* WHAT IS BEING ASKED *
Each record must be printed again exactly as given.

>>

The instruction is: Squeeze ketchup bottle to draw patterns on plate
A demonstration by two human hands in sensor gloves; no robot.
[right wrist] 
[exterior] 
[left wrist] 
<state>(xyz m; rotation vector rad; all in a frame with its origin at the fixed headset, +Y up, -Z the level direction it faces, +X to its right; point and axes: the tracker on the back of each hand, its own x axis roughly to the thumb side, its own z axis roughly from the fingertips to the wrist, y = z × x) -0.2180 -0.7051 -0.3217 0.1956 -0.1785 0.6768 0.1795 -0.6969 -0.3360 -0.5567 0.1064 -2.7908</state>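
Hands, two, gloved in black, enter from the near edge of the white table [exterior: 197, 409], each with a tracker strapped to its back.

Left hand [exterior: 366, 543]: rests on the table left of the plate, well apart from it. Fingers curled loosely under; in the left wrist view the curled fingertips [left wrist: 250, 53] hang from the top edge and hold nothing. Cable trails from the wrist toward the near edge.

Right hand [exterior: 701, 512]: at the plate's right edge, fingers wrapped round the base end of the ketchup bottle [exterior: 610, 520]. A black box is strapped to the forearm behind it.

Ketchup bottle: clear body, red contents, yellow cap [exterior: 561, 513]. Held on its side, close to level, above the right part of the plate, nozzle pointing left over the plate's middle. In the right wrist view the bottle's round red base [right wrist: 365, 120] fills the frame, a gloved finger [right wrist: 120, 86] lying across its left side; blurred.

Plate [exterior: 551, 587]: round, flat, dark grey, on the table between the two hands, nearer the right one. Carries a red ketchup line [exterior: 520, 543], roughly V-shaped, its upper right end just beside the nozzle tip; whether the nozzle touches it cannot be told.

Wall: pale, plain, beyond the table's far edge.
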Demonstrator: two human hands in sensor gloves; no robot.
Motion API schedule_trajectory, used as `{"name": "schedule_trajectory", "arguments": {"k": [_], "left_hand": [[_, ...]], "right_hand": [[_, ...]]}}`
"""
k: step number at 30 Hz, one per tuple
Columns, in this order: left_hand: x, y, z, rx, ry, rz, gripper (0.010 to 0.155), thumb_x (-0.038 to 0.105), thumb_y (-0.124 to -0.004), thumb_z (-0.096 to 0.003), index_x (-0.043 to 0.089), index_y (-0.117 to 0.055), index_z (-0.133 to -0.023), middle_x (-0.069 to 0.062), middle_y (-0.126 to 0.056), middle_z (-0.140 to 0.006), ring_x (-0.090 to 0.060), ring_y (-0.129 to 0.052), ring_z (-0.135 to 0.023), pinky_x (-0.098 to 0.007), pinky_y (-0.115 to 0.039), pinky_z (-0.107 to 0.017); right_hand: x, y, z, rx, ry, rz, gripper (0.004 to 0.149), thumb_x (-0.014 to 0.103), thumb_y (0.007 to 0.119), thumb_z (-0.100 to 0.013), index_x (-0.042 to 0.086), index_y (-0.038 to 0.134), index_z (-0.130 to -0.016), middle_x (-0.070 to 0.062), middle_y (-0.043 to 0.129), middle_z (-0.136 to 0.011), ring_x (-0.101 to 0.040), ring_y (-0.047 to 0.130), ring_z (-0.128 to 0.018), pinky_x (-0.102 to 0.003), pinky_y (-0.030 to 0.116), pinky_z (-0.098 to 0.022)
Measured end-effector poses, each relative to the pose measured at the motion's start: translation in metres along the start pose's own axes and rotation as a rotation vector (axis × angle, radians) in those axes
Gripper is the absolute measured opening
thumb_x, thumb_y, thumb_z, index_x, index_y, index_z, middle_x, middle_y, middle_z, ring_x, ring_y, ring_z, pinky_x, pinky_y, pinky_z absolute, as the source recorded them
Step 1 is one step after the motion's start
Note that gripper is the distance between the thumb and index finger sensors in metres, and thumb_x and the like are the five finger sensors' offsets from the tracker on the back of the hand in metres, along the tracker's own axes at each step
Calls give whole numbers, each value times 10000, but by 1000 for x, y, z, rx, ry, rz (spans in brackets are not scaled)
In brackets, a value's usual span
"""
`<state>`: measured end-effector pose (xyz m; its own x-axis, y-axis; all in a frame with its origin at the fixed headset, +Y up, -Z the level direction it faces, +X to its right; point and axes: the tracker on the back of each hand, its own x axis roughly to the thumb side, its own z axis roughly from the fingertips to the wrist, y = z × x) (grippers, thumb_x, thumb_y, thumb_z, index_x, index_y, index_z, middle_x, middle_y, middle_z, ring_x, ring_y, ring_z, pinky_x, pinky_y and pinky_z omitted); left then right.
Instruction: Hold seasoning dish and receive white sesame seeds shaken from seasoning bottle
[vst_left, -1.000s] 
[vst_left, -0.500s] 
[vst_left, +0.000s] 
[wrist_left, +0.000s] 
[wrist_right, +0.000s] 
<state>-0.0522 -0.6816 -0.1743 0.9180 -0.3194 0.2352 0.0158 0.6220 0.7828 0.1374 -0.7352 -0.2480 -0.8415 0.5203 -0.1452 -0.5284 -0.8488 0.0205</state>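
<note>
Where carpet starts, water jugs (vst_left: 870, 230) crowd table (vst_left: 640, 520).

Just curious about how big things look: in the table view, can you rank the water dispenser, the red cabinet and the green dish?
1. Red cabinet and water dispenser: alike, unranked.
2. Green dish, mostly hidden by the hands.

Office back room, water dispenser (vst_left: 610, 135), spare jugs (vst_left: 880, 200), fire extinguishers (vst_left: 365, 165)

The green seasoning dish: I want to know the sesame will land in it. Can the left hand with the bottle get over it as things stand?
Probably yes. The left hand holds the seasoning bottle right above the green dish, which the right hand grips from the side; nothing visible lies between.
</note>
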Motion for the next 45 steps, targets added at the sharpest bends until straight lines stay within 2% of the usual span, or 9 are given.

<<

* REPLY TO THE TASK *
The instruction is: Squeeze ketchup bottle to draw patterns on plate
A demonstration by two human hands in sensor gloves; no robot.
[right wrist] 
[exterior] 
[left wrist] 
<state>(xyz m; rotation vector rad; all in a frame with its origin at the fixed headset, +Y up, -Z the level direction it faces, +X to its right; point and axes: the tracker on the back of each hand, its own x axis roughly to the thumb side, its own z axis roughly from the fingertips to the wrist, y = z × x) -0.2180 -0.7051 -0.3217 0.1956 -0.1785 0.6768 0.1795 -0.6969 -0.3360 -0.5567 0.1064 -2.7908</state>
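Hands, two, gloved in black, enter from the near edge of the white table [exterior: 197, 409], each with a tracker strapped to its back.

Left hand [exterior: 366, 543]: rests on the table left of the plate, well apart from it. Fingers curled loosely under; in the left wrist view the curled fingertips [left wrist: 250, 53] hang from the top edge and hold nothing. Cable trails from the wrist toward the near edge.

Right hand [exterior: 701, 512]: at the plate's right edge, fingers wrapped round the base end of the ketchup bottle [exterior: 610, 520]. A black box is strapped to the forearm behind it.

Ketchup bottle: clear body, red contents, yellow cap [exterior: 561, 513]. Held on its side, close to level, above the right part of the plate, nozzle pointing left over the plate's middle. In the right wrist view the bottle's round red base [right wrist: 365, 120] fills the frame, a gloved finger [right wrist: 120, 86] lying across its left side; blurred.

Plate [exterior: 551, 587]: round, flat, dark grey, on the table between the two hands, nearer the right one. Carries a red ketchup line [exterior: 520, 543], roughly V-shaped, its upper right end just beside the nozzle tip; whether the nozzle touches it cannot be told.

Wall: pale, plain, beyond the table's far edge.
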Demonstrator: two human hands in sensor gloves; no robot.
Motion API schedule_trajectory, used as `{"name": "schedule_trajectory", "arguments": {"k": [_], "left_hand": [[_, ...]], "right_hand": [[_, ...]]}}`
"""
k: step number at 30 Hz, one per tuple
Columns, in this order: left_hand: x, y, z, rx, ry, rz, gripper (0.010 to 0.155), thumb_x (-0.038 to 0.105), thumb_y (-0.124 to -0.004), thumb_z (-0.096 to 0.003), index_x (-0.043 to 0.089), index_y (-0.117 to 0.055), index_z (-0.133 to -0.023), middle_x (-0.069 to 0.062), middle_y (-0.126 to 0.056), middle_z (-0.140 to 0.006), ring_x (-0.090 to 0.060), ring_y (-0.129 to 0.052), ring_z (-0.135 to 0.023), pinky_x (-0.098 to 0.007), pinky_y (-0.115 to 0.039), pinky_z (-0.107 to 0.017); right_hand: x, y, z, rx, ry, rz, gripper (0.004 to 0.149), thumb_x (-0.014 to 0.103), thumb_y (0.007 to 0.119), thumb_z (-0.100 to 0.013), index_x (-0.042 to 0.086), index_y (-0.038 to 0.134), index_z (-0.130 to -0.016), middle_x (-0.070 to 0.062), middle_y (-0.043 to 0.129), middle_z (-0.136 to 0.011), ring_x (-0.101 to 0.040), ring_y (-0.047 to 0.130), ring_z (-0.128 to 0.018), pinky_x (-0.102 to 0.003), pinky_y (-0.030 to 0.116), pinky_z (-0.098 to 0.022)
Measured end-effector poses, each relative to the pose measured at the motion's start: translation in metres along the start pose's own axes and rotation as a rotation vector (axis × angle, radians) in those axes
Gripper is the absolute measured opening
thumb_x, thumb_y, thumb_z, index_x, index_y, index_z, middle_x, middle_y, middle_z, ring_x, ring_y, ring_z, pinky_x, pinky_y, pinky_z absolute, as the source recorded them
Step 1 is one step after the motion's start
Note that gripper is the distance between the thumb and index finger sensors in metres, and thumb_x and the like are the five finger sensors' offsets from the tracker on the back of the hand in metres, along the tracker's own axes at each step
Calls give whole numbers, each value times 10000, but by 1000 for x, y, z, rx, ry, rz (spans in brackets are not scaled)
In brackets, a value's usual span
"""
`<state>`: measured end-effector pose (xyz m; its own x-axis, y-axis; all in a frame with its origin at the fixed headset, +Y up, -Z the level direction it faces, +X to its right; point and axes: the tracker on the back of each hand, its own x axis roughly to the thumb side, its own z axis roughly from the fingertips to the wrist, y = z × x) (grippers, thumb_x, thumb_y, thumb_z, index_x, index_y, index_z, middle_x, middle_y, middle_z, ring_x, ring_y, ring_z, pinky_x, pinky_y and pinky_z omitted); left then right.
Instruction: Hold seasoning dish and receive white sesame seeds shaken from seasoning bottle
[vst_left, -1.000s] 
[vst_left, -0.500s] 
[vst_left, +0.000s] 
[wrist_left, +0.000s] 
[wrist_right, +0.000s] 
<state>-0.0522 -0.6816 -0.1743 0.9180 -0.3194 0.2352 0.0158 0.6220 0.7828 0.1374 -0.7352 -0.2480 -0.8415 0.5203 -0.1452 -0.5284 -0.8488 0.0205</state>
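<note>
Where carpet starts, water jugs (vst_left: 870, 230) crowd table (vst_left: 640, 520).

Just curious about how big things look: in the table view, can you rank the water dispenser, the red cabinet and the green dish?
1. Red cabinet and water dispenser: alike, unranked.
2. Green dish, mostly hidden by the hands.

Office back room, water dispenser (vst_left: 610, 135), spare jugs (vst_left: 880, 200), fire extinguishers (vst_left: 365, 165)

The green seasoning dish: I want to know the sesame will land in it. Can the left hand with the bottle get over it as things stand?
Probably yes. The left hand holds the seasoning bottle right above the green dish, which the right hand grips from the side; nothing visible lies between.
</note>
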Motion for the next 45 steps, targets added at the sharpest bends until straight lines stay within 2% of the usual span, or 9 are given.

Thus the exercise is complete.